Jupyter Notebook with TensorFlow
Deploy Jupyter Notebook with TensorFlow on CoreWeave Cloud
This tutorial is undergoing updates.
Our team is revising this example to work with the current version of TensorFlow, and will be updated soon.
TensorFlow is a highly popular deep learning framework that is greatly accelerated when running on GPUs, which is frequently used in conjunction with Jupyter notebooks.
In this simple example, an instance of TensorFlow with Jupyter is deployed to CoreWeave Cloud and exposed to the public Internet using Kubernetes.
Prerequisites
This tutorial presumes that you have...
- installed
kubectl
on your system - obtained and configured CoreWeave access credentials
Please note that this tutorial is for demonstration purposes only, and should not be used in production due to the lack of HTTPS encryption on the Jupyter service.
Tutorial source code
To follow along with this tutorial, first clone the manifests from GitHub.
Manifests
The tensorflow-jupyter
directory contains three YAML files, each of which are manifests used to deploy a different piece of this example.
Filename | Description |
---|---|
tensorflow-deployment.yaml | Defines the Deployment, which dictates how the TensorFlow with Jupyter Pods will be created |
tensorflow-service.yaml | Defines the Service, which handles networking and public publishing |
jupyter-pvc.yaml | Defines the PersistentVolumeClaim used for Jupyter notebook storage |
The Deployment manifest
In this example, a Kubernetes Deployment manifest is used to deploy a single instance of TensorFlow with Jupyter notebooks.

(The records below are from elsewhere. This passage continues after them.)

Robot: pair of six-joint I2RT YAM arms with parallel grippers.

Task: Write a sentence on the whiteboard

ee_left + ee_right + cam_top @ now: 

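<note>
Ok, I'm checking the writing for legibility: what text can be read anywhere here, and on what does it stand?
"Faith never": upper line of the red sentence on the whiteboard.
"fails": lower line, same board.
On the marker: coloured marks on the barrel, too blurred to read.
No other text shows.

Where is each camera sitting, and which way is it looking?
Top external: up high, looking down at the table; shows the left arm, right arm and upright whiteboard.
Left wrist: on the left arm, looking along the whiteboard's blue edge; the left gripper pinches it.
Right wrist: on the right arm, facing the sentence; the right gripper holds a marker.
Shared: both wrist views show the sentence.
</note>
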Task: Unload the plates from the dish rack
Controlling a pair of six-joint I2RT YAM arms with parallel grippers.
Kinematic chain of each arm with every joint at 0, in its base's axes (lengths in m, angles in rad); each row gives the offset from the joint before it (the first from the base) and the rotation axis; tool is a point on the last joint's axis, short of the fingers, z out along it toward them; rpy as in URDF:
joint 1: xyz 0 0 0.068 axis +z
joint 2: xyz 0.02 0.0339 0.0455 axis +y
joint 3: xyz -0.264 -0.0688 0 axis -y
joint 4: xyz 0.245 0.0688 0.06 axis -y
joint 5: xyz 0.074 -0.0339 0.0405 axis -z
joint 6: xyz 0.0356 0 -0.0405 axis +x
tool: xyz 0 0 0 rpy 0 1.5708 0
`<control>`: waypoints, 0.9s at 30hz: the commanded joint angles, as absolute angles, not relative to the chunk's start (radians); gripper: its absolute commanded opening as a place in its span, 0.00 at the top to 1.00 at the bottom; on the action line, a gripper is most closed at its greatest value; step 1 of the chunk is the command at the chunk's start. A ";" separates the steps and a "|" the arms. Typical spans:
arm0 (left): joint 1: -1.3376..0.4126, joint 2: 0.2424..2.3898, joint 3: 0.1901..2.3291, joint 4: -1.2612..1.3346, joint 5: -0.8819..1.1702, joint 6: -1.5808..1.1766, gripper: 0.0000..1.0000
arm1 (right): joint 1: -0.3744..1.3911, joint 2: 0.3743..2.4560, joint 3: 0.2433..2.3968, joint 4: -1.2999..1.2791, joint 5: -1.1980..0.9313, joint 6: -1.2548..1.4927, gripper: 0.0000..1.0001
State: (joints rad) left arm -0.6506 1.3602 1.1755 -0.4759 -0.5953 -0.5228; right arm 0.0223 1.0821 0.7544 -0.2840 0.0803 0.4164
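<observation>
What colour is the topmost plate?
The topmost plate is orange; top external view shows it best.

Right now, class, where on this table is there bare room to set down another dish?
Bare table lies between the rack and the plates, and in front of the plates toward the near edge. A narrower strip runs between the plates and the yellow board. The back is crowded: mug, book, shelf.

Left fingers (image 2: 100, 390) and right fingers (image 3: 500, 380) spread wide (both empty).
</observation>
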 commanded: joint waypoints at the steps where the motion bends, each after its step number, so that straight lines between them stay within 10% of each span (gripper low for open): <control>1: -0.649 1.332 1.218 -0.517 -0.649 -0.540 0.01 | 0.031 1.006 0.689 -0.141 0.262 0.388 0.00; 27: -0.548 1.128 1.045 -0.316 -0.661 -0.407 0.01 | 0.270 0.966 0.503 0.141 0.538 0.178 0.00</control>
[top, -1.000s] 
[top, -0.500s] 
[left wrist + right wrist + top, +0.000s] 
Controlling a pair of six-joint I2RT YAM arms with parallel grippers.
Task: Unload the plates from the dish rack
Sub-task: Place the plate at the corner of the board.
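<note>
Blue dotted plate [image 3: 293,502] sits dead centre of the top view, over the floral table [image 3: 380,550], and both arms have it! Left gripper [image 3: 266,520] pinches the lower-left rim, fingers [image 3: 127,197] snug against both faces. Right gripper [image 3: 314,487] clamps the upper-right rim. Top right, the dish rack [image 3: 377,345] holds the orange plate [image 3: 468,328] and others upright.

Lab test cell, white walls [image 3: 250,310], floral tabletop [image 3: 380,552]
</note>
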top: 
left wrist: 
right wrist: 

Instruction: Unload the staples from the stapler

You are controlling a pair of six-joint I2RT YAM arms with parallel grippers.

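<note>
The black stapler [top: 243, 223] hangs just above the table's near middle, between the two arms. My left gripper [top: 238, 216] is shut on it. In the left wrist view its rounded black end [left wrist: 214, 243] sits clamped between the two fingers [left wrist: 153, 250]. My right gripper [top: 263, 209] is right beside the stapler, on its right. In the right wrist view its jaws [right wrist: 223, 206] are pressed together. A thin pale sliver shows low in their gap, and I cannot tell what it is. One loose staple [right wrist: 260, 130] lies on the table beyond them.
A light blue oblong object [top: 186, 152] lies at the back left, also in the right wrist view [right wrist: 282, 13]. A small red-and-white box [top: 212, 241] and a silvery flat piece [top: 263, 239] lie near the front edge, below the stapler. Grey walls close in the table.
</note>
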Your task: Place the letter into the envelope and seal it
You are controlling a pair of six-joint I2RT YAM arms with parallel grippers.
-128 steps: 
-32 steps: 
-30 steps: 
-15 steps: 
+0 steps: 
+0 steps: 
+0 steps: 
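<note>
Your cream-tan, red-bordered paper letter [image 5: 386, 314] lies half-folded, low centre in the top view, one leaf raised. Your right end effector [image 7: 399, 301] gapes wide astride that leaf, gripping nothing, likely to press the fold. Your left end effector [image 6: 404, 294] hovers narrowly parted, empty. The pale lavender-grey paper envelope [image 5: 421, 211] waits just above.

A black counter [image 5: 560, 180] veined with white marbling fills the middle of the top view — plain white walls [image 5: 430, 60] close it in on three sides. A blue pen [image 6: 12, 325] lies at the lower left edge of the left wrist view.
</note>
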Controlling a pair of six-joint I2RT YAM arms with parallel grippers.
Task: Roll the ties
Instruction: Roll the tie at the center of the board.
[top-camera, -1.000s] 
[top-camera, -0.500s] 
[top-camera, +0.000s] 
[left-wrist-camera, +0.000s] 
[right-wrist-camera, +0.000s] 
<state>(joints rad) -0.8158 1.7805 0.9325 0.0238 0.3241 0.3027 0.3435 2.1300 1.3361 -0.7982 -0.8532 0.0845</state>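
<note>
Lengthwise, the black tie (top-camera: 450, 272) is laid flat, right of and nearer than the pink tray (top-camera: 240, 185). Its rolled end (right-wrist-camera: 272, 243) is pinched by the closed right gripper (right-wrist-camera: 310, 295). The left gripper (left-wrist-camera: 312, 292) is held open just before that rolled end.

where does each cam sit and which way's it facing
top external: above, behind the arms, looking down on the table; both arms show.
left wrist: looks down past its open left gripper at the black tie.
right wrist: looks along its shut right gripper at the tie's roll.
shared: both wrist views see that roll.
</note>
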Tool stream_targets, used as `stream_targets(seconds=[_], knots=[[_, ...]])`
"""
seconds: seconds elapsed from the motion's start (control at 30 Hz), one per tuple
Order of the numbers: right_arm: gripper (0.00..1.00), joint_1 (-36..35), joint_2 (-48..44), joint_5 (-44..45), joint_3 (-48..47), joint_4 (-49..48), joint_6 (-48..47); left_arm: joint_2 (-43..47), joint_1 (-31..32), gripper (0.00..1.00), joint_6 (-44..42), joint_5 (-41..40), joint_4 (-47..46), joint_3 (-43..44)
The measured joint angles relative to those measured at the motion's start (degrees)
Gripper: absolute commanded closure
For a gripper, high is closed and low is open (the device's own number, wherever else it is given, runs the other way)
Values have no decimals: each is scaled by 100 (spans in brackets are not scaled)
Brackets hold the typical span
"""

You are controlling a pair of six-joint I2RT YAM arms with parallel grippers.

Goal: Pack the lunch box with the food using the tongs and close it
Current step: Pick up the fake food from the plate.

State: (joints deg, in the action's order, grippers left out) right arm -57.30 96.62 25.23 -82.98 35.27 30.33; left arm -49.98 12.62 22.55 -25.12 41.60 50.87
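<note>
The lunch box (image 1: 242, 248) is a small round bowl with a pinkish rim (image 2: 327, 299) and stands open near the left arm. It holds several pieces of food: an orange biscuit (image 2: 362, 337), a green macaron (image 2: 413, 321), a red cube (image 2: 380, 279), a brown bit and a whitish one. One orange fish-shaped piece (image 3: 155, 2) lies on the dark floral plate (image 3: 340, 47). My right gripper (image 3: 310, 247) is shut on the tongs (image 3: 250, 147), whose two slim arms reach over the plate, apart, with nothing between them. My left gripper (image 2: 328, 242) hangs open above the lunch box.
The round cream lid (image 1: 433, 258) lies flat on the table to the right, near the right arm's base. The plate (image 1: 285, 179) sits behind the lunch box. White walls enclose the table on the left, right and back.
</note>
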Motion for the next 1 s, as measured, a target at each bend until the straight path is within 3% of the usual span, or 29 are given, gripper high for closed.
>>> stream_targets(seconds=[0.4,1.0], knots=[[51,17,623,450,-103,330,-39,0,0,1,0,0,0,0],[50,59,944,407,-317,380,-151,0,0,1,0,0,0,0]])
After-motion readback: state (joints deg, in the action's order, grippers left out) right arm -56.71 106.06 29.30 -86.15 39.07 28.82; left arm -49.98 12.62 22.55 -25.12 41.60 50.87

Pods defined in the same Deployment manifest may be scheduled either on the same node, or on multiple nodes — where Pods are scheduled ultimately depends on node resource availability. If co-location of Pods is required for some reason, e.g. shared ephemeral or block storage, this can be controlled with affinity rules.
This example Deployment manifest does not showcase all possible node affinity rules; those shown are included purely for demonstration purposes. The entire affinity
stanza may be removed from this example Deployment without breaking the example.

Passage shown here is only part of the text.